(What this task involves): Your reply should reproduce all the data below exactly while excluding the pictures.

----

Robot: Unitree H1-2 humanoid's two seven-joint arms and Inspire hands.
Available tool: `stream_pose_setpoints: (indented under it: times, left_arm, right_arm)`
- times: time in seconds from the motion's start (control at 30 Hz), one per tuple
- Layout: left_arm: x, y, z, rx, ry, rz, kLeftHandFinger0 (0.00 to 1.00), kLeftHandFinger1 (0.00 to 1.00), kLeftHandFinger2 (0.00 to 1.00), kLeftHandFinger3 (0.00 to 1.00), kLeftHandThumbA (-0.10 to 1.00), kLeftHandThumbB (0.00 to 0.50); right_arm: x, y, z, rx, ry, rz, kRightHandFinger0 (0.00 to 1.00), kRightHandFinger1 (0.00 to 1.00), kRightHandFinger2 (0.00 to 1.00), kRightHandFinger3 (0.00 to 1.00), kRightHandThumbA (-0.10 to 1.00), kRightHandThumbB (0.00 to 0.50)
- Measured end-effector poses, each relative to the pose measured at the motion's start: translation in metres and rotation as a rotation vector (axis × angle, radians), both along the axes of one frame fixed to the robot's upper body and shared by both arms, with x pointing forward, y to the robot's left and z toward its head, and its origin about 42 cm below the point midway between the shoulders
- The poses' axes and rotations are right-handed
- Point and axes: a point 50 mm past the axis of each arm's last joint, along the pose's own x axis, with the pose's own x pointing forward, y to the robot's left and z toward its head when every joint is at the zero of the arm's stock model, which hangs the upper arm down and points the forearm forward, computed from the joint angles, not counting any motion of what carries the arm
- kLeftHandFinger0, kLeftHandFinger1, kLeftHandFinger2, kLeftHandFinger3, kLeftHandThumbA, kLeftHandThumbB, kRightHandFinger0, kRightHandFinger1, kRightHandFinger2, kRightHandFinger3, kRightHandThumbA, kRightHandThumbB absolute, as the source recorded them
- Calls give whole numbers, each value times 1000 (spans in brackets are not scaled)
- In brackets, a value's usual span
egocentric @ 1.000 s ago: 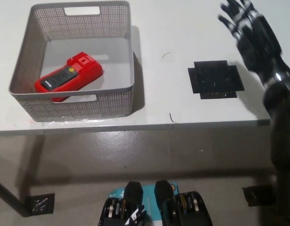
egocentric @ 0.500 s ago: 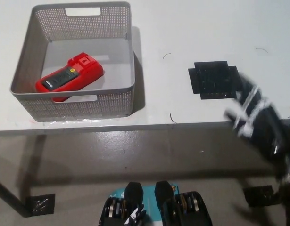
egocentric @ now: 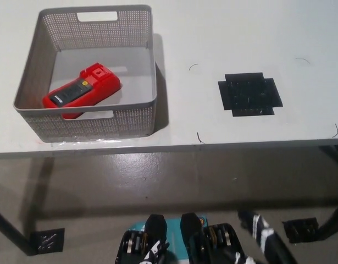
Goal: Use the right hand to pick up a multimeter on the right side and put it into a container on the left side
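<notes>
A red multimeter (egocentric: 81, 89) lies slanted on the floor of the grey mesh container (egocentric: 97, 122) at the left of the white table. My black right hand (egocentric: 260, 233) hangs low at the bottom right of the head view, below the table's front edge and over the floor. It is far from the container, blurred, partly cut off by the picture's edge, and nothing shows in it. My white left hand is out of the picture.
A black tape cross (egocentric: 249, 93) marks the table's right side. The table's front edge (egocentric: 212, 144) runs across the middle of the picture, with grey floor below. Table legs (egocentric: 5, 226) stand at the lower left and lower right.
My right arm swung down from high above the table's right side, past the front edge, to below the table at the bottom right. The multimeter and container have not moved.
</notes>
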Motion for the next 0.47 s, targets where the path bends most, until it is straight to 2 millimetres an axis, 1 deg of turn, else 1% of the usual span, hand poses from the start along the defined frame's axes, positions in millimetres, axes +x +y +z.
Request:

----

(Task solution):
Robot: Unitree H1-2 humanoid's two seven-joint arms and Inspire hands.
Available tool: `stream_pose_setpoints: (indented under it: times, left_arm, right_arm)`
- times: time in seconds from the motion's start (control at 30 Hz), one per tuple
- Layout: left_arm: x, y, z, rx, ry, rz, kLeftHandFinger0 (0.00 to 1.00), kLeftHandFinger1 (0.00 to 1.00), kLeftHandFinger2 (0.00 to 1.00), kLeftHandFinger3 (0.00 to 1.00), kLeftHandThumbA (-0.10 to 1.00), kLeftHandThumbB (0.00 to 0.50); right_arm: x, y, z, rx, ry, rz, kRightHandFinger0 (0.00 to 1.00), kRightHandFinger1 (0.00 to 1.00), kRightHandFinger2 (0.00 to 1.00), kRightHandFinger3 (0.00 to 1.00), kRightHandThumbA (-0.10 to 1.00), kRightHandThumbB (0.00 to 0.50)
- Measured end-effector poses, each relative to the pose measured at the motion's start: translation in metres and rotation as a rotation vector (axis × angle, radians), both along the axes of one frame fixed to the robot's upper body and shared by both arms, with x pointing forward, y to the robot's left and z toward its head, and its origin about 42 cm below the point midway between the shoulders
- The poses' axes and rotations are right-handed
- Point and axes: a point 50 mm past the axis of each arm's last joint, along the pose's own x axis, with the pose's own x pointing forward, y to the robot's left and z toward its head when every joint is at the zero of the arm's stock model, which hangs the upper arm down and points the forearm forward, computed from the joint angles, not counting any motion of what carries the arm
- kLeftHandFinger0, kLeftHandFinger1, kLeftHandFinger2, kLeftHandFinger3, kLeftHandThumbA, kLeftHandThumbB, kRightHandFinger0, kRightHandFinger1, kRightHandFinger2, kRightHandFinger3, kRightHandThumbA, kRightHandThumbB absolute, as the source recorded them
- Calls give whole numbers, each value times 1000 (spans in brackets are not scaled)
- In brackets, a value's usual span
egocentric @ 1.000 s ago: 
egocentric @ 0.500 s ago: 
egocentric @ now: 
Goal: Use the right hand to pick up a multimeter on the right side and put it into a container on the left side
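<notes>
A red multimeter (egocentric: 81, 89) lies slanted on the floor of the grey mesh container (egocentric: 97, 122) at the left of the white table. My black right hand (egocentric: 260, 233) hangs low at the bottom right of the head view, below the table's front edge and over the floor. It is far from the container, blurred, partly cut off by the picture's edge, and nothing shows in it. My white left hand is out of the picture.
A black tape cross (egocentric: 249, 93) marks the table's right side. The table's front edge (egocentric: 212, 144) runs across the middle of the picture, with grey floor below. Table legs (egocentric: 5, 226) stand at the lower left and lower right.
My right arm swung down from high above the table's right side, past the front edge, to below the table at the bottom right. The multimeter and container have not moved.
</notes>
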Motion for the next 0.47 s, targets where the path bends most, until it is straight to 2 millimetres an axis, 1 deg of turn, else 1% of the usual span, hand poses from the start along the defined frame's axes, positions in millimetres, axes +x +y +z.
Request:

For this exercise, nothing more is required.